Bernstein is one of more than 100 Pastors for Peace volunteers from the U.S., Canada and five European countries who will travel to Cuba next month.

For more information on IFCO or Pastors for Peace, call (212) 916-5757 or visit http://www.pastorsforpeace.org.

  1. Follow up post #1 added on June 26, 2006 by Ralph

    No reason to say No to this sort of aid,whenever it comes should be welcomed
    by the genuine cubans,no matter what could be their political stances,this aid
    is needed and it is unwarranted under any cuban agenda to say not.we should say thanks instead.

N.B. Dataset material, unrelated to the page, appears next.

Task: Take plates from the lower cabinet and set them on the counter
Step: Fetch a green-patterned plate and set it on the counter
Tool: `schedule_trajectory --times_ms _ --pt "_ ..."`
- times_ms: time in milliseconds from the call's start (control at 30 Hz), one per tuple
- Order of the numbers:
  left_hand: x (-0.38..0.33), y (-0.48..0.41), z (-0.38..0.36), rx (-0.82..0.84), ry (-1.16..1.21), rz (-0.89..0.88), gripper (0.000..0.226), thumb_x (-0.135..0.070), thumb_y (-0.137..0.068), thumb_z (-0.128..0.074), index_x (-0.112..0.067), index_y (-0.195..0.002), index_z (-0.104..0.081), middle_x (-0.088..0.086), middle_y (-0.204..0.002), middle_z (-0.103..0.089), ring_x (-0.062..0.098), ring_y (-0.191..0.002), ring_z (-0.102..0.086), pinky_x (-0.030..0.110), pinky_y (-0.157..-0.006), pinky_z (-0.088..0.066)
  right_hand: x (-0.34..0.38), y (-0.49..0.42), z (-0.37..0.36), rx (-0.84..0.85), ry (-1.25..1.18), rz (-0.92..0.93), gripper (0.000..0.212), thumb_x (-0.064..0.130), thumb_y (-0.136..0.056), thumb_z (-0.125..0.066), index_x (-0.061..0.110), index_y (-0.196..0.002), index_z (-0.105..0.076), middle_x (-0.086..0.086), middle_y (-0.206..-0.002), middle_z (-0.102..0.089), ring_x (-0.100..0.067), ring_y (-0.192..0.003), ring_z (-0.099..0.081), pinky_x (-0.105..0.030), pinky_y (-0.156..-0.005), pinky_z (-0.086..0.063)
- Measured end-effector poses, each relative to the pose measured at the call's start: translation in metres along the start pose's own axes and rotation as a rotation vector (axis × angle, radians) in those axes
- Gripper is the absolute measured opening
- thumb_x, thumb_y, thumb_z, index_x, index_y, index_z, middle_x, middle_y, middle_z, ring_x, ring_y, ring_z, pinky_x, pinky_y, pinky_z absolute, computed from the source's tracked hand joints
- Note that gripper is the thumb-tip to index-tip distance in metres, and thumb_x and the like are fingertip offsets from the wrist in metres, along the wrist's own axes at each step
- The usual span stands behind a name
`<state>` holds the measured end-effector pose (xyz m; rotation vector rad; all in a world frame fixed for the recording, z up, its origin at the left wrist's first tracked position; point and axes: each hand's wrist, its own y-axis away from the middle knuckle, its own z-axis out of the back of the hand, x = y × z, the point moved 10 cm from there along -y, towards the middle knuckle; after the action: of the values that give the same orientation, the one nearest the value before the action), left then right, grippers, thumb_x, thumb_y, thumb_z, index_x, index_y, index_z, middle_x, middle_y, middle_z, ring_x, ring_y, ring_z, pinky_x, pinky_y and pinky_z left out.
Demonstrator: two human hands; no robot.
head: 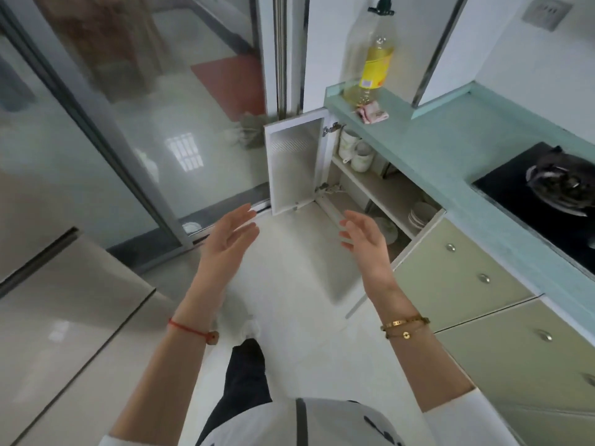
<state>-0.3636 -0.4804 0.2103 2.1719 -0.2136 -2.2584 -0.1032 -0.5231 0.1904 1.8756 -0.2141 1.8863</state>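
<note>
The lower cabinet (380, 185) stands open under the pale green counter (450, 143). Its far door (296, 162) is swung out towards the glass wall. A stack of white plates (421, 214) rests on the lower shelf, and another white dish (386, 228) lies just left of it, partly hidden by my right hand. White mugs (357, 151) sit on the upper shelf. My left hand (230, 235) and my right hand (365, 239) are both held out in front of the cabinet, palms facing each other, fingers apart, holding nothing.
A tall oil bottle (373, 56) and a small pink packet (373, 114) stand at the counter's far end. A black gas hob (547, 194) is set into the counter at right. Green drawer fronts (467, 265) lie below. Sliding glass doors (128, 123) close the left side.
</note>
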Motion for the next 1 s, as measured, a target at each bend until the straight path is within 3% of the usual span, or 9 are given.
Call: schedule_trajectory --times_ms 133,433,767,1000 --pt "0.003 -0.102 -0.014 0.089 0.004 0.018 0.036 -0.01 -0.094 -0.062 -0.023 -0.127 -0.061 -0.003 -0.13 -0.065 0.014 -0.122 -0.06 0.037 -0.109 -0.044 0.001 -0.065 -0.019 -0.098 -0.015 -0.023 0.029 0.017 -0.1 -0.047 0.015 -0.127 -0.056 -0.008 -0.124 -0.061 -0.024 -0.112 -0.06 -0.036 -0.097 -0.05" --pt "0.014 -0.272 -0.084 0.438 -0.071 0.16 0.041 -0.012 -0.095 -0.058 -0.02 -0.136 -0.056 -0.004 -0.131 -0.063 0.005 -0.122 -0.058 0.031 -0.107 -0.045 -0.015 -0.165 -0.015 -0.405 -0.08 -0.148 0.026 0.019 -0.1 -0.046 0.015 -0.123 -0.058 -0.007 -0.125 -0.06 -0.024 -0.111 -0.059 -0.034 -0.094 -0.049" --pt "0.065 -0.412 -0.227 0.718 -0.245 0.237 0.04 -0.009 -0.095 -0.058 -0.017 -0.134 -0.056 0.002 -0.133 -0.063 0.015 -0.125 -0.057 0.035 -0.108 -0.045 -0.075 -0.289 0.041 -0.617 -0.024 -0.35 0.029 0.028 -0.092 -0.048 0.024 -0.118 -0.061 0.003 -0.112 -0.066 -0.019 -0.105 -0.062 -0.045 -0.099 -0.051" --pt "0.115 -0.484 -0.314 0.863 -0.4 0.251 0.037 -0.038 -0.081 -0.065 -0.048 -0.117 -0.063 -0.021 -0.123 -0.067 0.003 -0.121 -0.058 0.041 -0.109 -0.044 -0.116 -0.375 0.083 -0.675 -0.016 -0.47 0.03 0.028 -0.092 -0.047 0.022 -0.119 -0.061 0.006 -0.107 -0.064 -0.019 -0.103 -0.062 -0.043 -0.096 -0.053"
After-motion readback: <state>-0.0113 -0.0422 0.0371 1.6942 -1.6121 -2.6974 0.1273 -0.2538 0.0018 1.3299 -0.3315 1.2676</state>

  2. Follow up post #2 added on July 06, 2006 by Ralph

    AS I said in my previous post the help brings for the pastors should be allowed
    and welcomed, as long as, it reachs the cuban people, the pro( a few) and the
    Cons(the vast majority)b/c it is well known that 70% of the cubans has
    simmering public discontents and sometimes without simmering,that’s why
    they have put in jail,in very dodgy situations,so to fulfill the Christian Commitments which are the goal in any Christian Pastor’s behaviour,they
    should openly ask the government (Castro) for the release of these prisioners,
    and lift the restrictions on internet to the cuban people,who in according of
    the lastest information issued by the World Bank has a low index of accesibility to the web,just 12 in 1000 cubans are moving in the web,the rest
    are banned,why? Could somebody give a truly explanation for doing that? / The cubans don’t ask for broad band internet,super speedy and so on,they just one to have access to the lastest information in the vast field of science,in sports,in politics in particular,to have the access to differents points of views,
    nothing rare,bizarre or criminal, isn’t it?